Ils veulent quitter l'Algérie à tout prix
Nous sommes à Annaba, la quatrième ville d'Algérie, non loin de la frontière tunisienne. Chaque nuit, des embarcations partent des plages périphériques de la ville ou de celles du parc naturel de El Kal, moins surveillées, à quelques kilomètres de l'agglomération. Leur direction, la Sardaigne. Le 2 novembre dernier, les gardes-côtes algériens interpellaient une de ces barques de fortune de 3 à 4 mètres de long. À son bord, une femme et son bébé. En quelques années, l'ancienne Bône, ville du mausolée de saint Augustin, est devenue l'une des plaques tournantes de l'émigration clandestine dans le pays. Les clandestins qui cherchent à rejoindre l'Espagne partent souvent de Mostaganem ou d'Oran mais la route la plus courte reste celle d'Annaba. L'Italie n'est qu'à 165 milles nautiques. Le centre de la ville est partout marqué par ce désir du départ. Des graffitis, souvent effacés par les autorités, traduisent le mal-être de cette population jeune. « Vive Rome, Vive la Sardaigne », peut-on lire sur les murs.
Walid, vingt-quatre ans, est justement de l'un des ses candidats au départ, un harraga, celui qui « brûle » les frontières. Il vit dans le quartier de Seybouse, dans le centre-ville. À quelques mètres de là, la préfecture de la ville. L'entretien se déroule chez une connaissance commune. Un candidat au départ risque 5 ans d'emprisonnement selon une nouvelle loi votée cette année. Le sujet reste tabou. Formé à la mécanique, le jeune homme ne trouve pas de travail comme près de deux tiers des Algériens âgés de 18 à 25 ans. « Ce n'est plus possible pour moi. Je ne peux pas rester ici. Pour trouver du travail il faut avoir des connaissances, des réseaux. Tout est bloqué. Il faut connaître quelqu'un proche du pouvoir local pour espérer avoir un emploi. »
Pêcheurs escrocs
Son père n'est pas introduit dans ces réseaux. Sa mère reste au foyer et ses deux sœurs ne trouvent pas non plus de travail. « Cela fait presque quatre ans que je cherche », explique le jeune homme dans un français approximatif, aidé par son ami. « Mes journées se résument souvent à me promener dans la ville, prendre un café sur le boulevard de la Révolution [l'artère principale de la ville, ndlr]. Je ne peux pas rester chez moi. On est entassé à cinq dans un deux pièces. » Il a mûri son projet avec des amis. Ils sont six, prêts à partir dès la première occasion. Ils cherchent à acquérir le matériel pour essayer de traverser la Méditerranée sans faire appel à des passeurs.

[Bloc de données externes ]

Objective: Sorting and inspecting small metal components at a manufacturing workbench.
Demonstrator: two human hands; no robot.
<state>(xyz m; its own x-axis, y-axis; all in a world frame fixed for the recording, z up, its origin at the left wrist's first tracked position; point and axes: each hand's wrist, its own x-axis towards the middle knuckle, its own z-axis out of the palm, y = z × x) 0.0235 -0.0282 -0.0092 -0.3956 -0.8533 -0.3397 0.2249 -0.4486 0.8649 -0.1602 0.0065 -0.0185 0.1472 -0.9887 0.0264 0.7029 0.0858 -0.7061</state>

Walid confesse que l'entreprise sera difficile. « Les prix varient entre 100 000 et 300 000 dinars par personne [entre 1 000 et 3 000 euros, ndlr]. Nous n'avons pas les moyens de rassembler cette somme. Au mois d'août dernier, des pêcheurs qui avaient proposé leurs services ont escroqué des passagers de plusieurs milliers d'euros. Les pêcheurs ont demandé une avance de 50 000 dinars et ils ne sont jamais partis. »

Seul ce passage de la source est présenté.